Teaching and understanding freedom in our schools
Published 12:00 am Tuesday, April 11, 2006
The cat is out of the bag!
Our students understand freedom and its exercise in our public schools!
Students now can walk out of class with impunity to protest laws being debated in the United States Senate.
Students can be “mugged” via the internet and certain “chat rooms” encased therein and those doing the mugging are protected by interpretations of the First Amendment’s right to free speech!
O.K. I forgot the big one!
We cannot begin our athletic events or any other school associated events with prayer!
Welcome to Twenty First Century American “freedom” in our schools!
It’s not so much that I wish to reminisce about the “good ole days” in comparison to the perceived licentious and even anarchical behaviors exhibited by public personalities today, which give our young citizens notions of “freedom” which seem to stretch the historical intentions of our Nation’s founders.
No.
I fully understand and appreciate the difficult balancing act we as citizens of the most freedom-conscious society yet evolved in the human condition.
It becomes particularly acute when those who wish to disagree with public policy or, and even more egregiously, disagree with established law.
Those who wish to cling to established law or custom feel that those who oppose their position are using our “freedoms” to undermine those very concepts which were intended to promote and protect those same “freedoms.”
And this is the problem I see facing us as a society, and by extension, as harbingers of educational institutions.
Freedom is not understood today as it was when that group of disenchanted Colonists met in the late 1700’s, first secretly, then in open forum to declare that there were, and, indeed, are, certain “freedoms” which every government of every society must guarantee and protect.
Most of the “freedoms” which are hailed by the American Civil Liberties Union (ACLU) have their roots in our “Bill of Rights”, the first ten amendments to our Constitution.
However, the extension of the Bill of Rights into areas of human discourse which could never have been imagined by Ben Franklin, Thomas Jefferson, or James Madison, seems to be the focus of such organizations as the ACLU.
I cannot conceive of Thomas Jefferson opposing a nativity scene on the lawn of some City Hall in some city in America.
I cannot comprehend the notion that Ben Franklin would tolerate some Internet “freedom” for the protection of sexual predators.
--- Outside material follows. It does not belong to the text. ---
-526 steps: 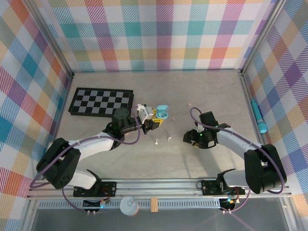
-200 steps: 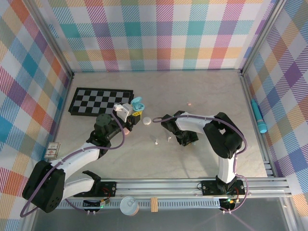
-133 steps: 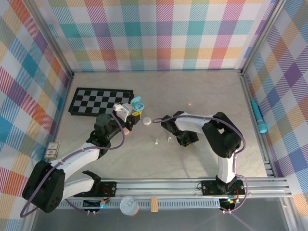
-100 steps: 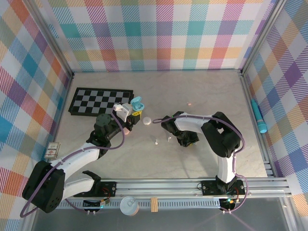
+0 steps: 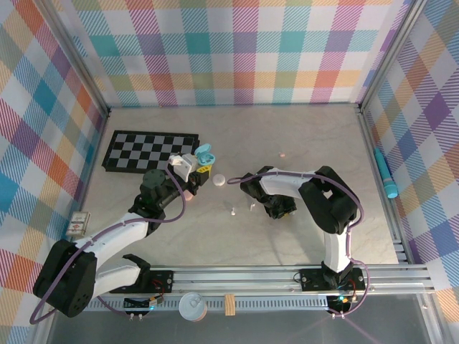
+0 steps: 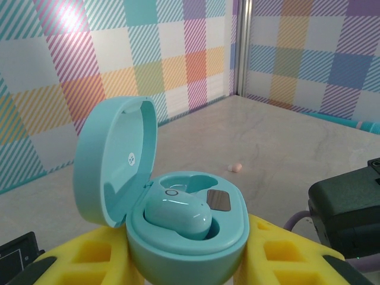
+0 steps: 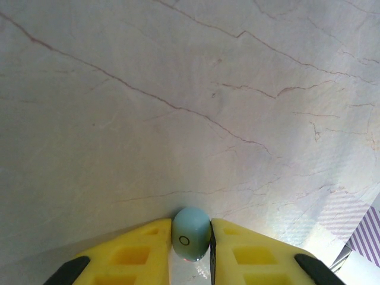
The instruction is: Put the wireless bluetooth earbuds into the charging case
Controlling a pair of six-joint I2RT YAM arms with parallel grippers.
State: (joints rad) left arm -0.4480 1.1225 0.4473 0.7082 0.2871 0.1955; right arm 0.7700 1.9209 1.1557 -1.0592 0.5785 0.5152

And I certainly cannot imagine James Madison condoning school credit for attending an assembly opposing legislation seeking to refine and even to redefine our approaches to immigration requirements without supervision and objective understanding from educators.
And this seems to be the problem we face. People holding very influential positions with our youngsters do not seem to be able to present “facts as facts” without interjecting a personal position on the issue.
At the same time, there seems to be an unwritten practice which encourages our youth to oppose almost everything which served as a foundation for our “freedoms.”
Carried to the extreme, in some schools, some of our Nation’s Founders are reviled for having owned slaves, and as a consequence, all that they did to establish our nation is to be discounted.
While this does offer a “fair and balanced” view, it also opens the door to suspicions which diminish and reduce the greatness which is America.
And it breeds a kind of moral anarchy which ultimately victimizes all of us.
So what are we to do in our schools to promote our freedoms and to understand the intent of our Bill of Rights so that our students will appreciate them and will be able to apply them in a civil fashion?
There are at least four very practical approaches it would seem that we can take which will accomplish this:
1. Explain the notions of “freedom” our Founders espoused in separating themselves from England.
When we put the Bill of Rights in the context of what the British practiced in its treatment of its colonies in the Seventeenth and Eighteenth Centuries, a different perspective of “freedom” emerges in our contemporary climate.
2. Make certain that positions which are espoused in the classroom are presented in a “matter-of-fact” mode, that is, present them as they happened, rather than romanticizing their genesis and their results.
3. Leave the discussion open to dissenting opinions with as much respect as is attached to the original position.
4. Assure students that their positions on the issue are just as important as another’s position – but, what is more important is that we teach them how to clearly express their positions.
I profess no monopoly on just how to ensure that freedom as we know it today will exist in its present form half-a-century from now.
But I do know that explaining the derivation of freedom in the United States of America and how it has grown with the growth of our Country will lay a solid foundation which will promote civil understanding and will develop an informed electorate.
Of freedom, however, I know this for certain – it is not true, as Kris Kristofferson wrote in “Bobby McGee”, “Freedom’s just another word for nothin’ left to lose.”
For without freedom we lose everything, and too often it happens in the name of “freedom.”
-Dr. Arthur Ogden is the Campus Director for Alabama Southern’s Demopolis Campus and holds all his degrees in philosophy.